What the task requires ▸ Print the listing as it stands, omitting all images.

Recorded information ▸

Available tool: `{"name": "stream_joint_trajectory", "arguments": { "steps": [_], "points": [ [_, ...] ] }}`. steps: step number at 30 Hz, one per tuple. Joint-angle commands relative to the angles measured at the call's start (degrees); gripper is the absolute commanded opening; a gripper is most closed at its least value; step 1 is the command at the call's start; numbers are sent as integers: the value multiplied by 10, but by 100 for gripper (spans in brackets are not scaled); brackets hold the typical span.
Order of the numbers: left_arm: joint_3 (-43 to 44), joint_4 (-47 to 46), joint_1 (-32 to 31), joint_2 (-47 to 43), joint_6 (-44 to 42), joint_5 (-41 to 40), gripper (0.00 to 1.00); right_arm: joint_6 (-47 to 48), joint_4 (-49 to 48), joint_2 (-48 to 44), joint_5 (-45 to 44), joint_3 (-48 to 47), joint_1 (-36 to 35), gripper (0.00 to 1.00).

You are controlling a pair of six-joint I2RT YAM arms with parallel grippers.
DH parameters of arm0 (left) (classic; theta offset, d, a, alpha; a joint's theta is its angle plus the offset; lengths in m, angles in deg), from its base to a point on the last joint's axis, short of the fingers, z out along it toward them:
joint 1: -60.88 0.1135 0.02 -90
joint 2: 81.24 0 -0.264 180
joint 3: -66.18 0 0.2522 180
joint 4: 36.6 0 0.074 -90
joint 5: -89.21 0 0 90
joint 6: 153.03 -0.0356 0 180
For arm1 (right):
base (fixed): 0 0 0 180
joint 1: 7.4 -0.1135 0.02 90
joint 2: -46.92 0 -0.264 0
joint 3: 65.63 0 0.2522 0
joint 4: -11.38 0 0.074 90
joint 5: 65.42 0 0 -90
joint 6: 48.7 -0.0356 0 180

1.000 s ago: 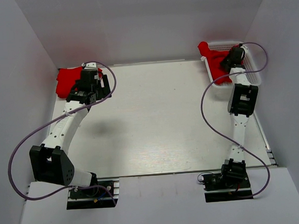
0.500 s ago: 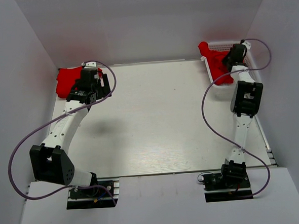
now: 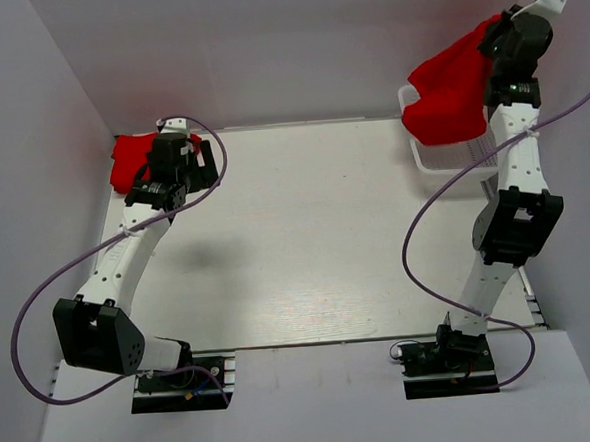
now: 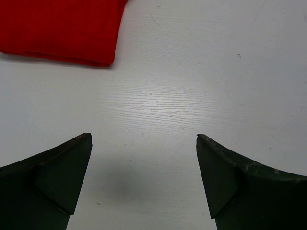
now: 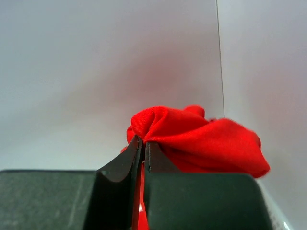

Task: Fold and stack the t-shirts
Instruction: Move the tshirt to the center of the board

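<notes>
Right gripper [image 5: 143, 143] pinched tight on red t-shirt [image 3: 448, 96], raised over white basket [image 3: 453, 157], far right; cloth bunched, long axis hanging down from pinch. Left gripper [image 4: 144, 141] spread wide, empty, over table [image 3: 296, 231] beside second t-shirt [image 4: 57, 28], flat, far left.

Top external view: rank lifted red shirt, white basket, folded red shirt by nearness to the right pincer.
1. Lifted red shirt, pinched in the right pincer.
2. White basket, just beneath, far right.
3. Folded red shirt, far-left corner.
</notes>
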Motion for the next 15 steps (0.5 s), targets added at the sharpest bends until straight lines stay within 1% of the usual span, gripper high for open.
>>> {"name": "stream_joint_trajectory", "arguments": {
  "steps": [1, 5, 7, 8, 10, 12, 13, 15],
  "points": [
    [11, -11, 3, -40, -3, 15, 100, 32, 9, -39, 16, -62, -2, 0],
    [6, -11, 3, -53, 2, 26, 100, 40, 26, -83, 60, -87, -4, 0],
    [6, -11, 3, -53, 2, 26, 100, 43, 24, -94, 100, -89, -6, 0],
    [6, -11, 3, -60, 2, 26, 100, 43, 46, -108, 119, -95, -8, 0],
    [13, -5, 3, -60, 8, 31, 100, 41, 54, -127, 149, -96, -11, 0],
    [18, 1, 3, -60, 8, 36, 100, 40, 57, -136, 194, -96, -16, 0],
    [18, 10, 3, -60, 14, 42, 100, 41, 58, -143, 233, -96, -18, 0],
    [31, 18, 3, -60, 14, 42, 100, 45, 58, -160, 267, -90, -28, 0]
  ]
}}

Answer space ▸
Available tool: `{"name": "stream_joint_trajectory", "arguments": { "steps": [_], "points": [ [_, ...] ] }}`. steps: step number at 30 Hz, one per tuple. Joint-angle commands relative to the angles measured at the call's start (degrees); gripper is the absolute commanded opening; a gripper is most closed at its least value; step 1 is the command at the call's start; numbers are sent as integers: the value multiplied by 10, but by 100 for gripper (spans in brackets are not scaled); brackets hold the typical span.
Order of the numbers: left_arm: joint_3 (-43 to 44), joint_4 (-47 to 46), joint_1 (-32 to 31), joint_2 (-47 to 43), joint_6 (-44 to 42), joint_5 (-41 to 40), gripper (0.00 to 1.00); right_arm: joint_6 (-47 to 48), joint_4 (-49 to 48), joint_2 (-48 to 44), joint_5 (-45 to 44), joint_3 (-48 to 47), joint_1 (-36 to 35), gripper (0.00 to 1.00).

You are controlling a pair of six-joint I2RT YAM arms with parallel grippers.
DH parameters of arm0 (left) (classic; theta offset, d, a, alpha; a joint's theta is its angle plus the offset; lengths in m, angles in deg), from its base to a point on the last joint's axis, short of the fingers, z out along it toward them:
joint 1: -60.88 0.1135 0.02 -90
joint 2: 81.24 0 -0.264 180
joint 3: -66.18 0 0.2522 180
joint 4: 36.6 0 0.074 -90
joint 5: -89.21 0 0 90
joint 6: 153.03 -0.0356 0 180
For arm1 (right):
base (fixed): 0 0 0 180
joint 1: 7.4 -0.1135 0.02 90
joint 2: -46.92 0 -0.264 0
joint 3: 65.63 0 0.2522 0
joint 4: -11.38 0 0.074 90
joint 5: 65.42 0 0 -90
joint 6: 48.7 -0.0356 0 180

1.000 s ago: 
0.500 s ago: 
now: 
now: 
now: 

Task: Fold and stack the t-shirts
Instruction: Move the tshirt to the center of the board

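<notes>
Right gripper [image 5: 143, 143] pinched tight on red t-shirt [image 3: 448, 96], raised over white basket [image 3: 453, 157], far right; cloth bunched, long axis hanging down from pinch. Left gripper [image 4: 144, 141] spread wide, empty, over table [image 3: 296, 231] beside second t-shirt [image 4: 57, 28], flat, far left.

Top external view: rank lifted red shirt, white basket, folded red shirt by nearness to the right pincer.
1. Lifted red shirt, pinched in the right pincer.
2. White basket, just beneath, far right.
3. Folded red shirt, far-left corner.
</notes>
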Motion for the next 15 steps (0.5 s), targets added at the sharpest bends until straight lines stay within 1% of the usual span, gripper high for open.
>>> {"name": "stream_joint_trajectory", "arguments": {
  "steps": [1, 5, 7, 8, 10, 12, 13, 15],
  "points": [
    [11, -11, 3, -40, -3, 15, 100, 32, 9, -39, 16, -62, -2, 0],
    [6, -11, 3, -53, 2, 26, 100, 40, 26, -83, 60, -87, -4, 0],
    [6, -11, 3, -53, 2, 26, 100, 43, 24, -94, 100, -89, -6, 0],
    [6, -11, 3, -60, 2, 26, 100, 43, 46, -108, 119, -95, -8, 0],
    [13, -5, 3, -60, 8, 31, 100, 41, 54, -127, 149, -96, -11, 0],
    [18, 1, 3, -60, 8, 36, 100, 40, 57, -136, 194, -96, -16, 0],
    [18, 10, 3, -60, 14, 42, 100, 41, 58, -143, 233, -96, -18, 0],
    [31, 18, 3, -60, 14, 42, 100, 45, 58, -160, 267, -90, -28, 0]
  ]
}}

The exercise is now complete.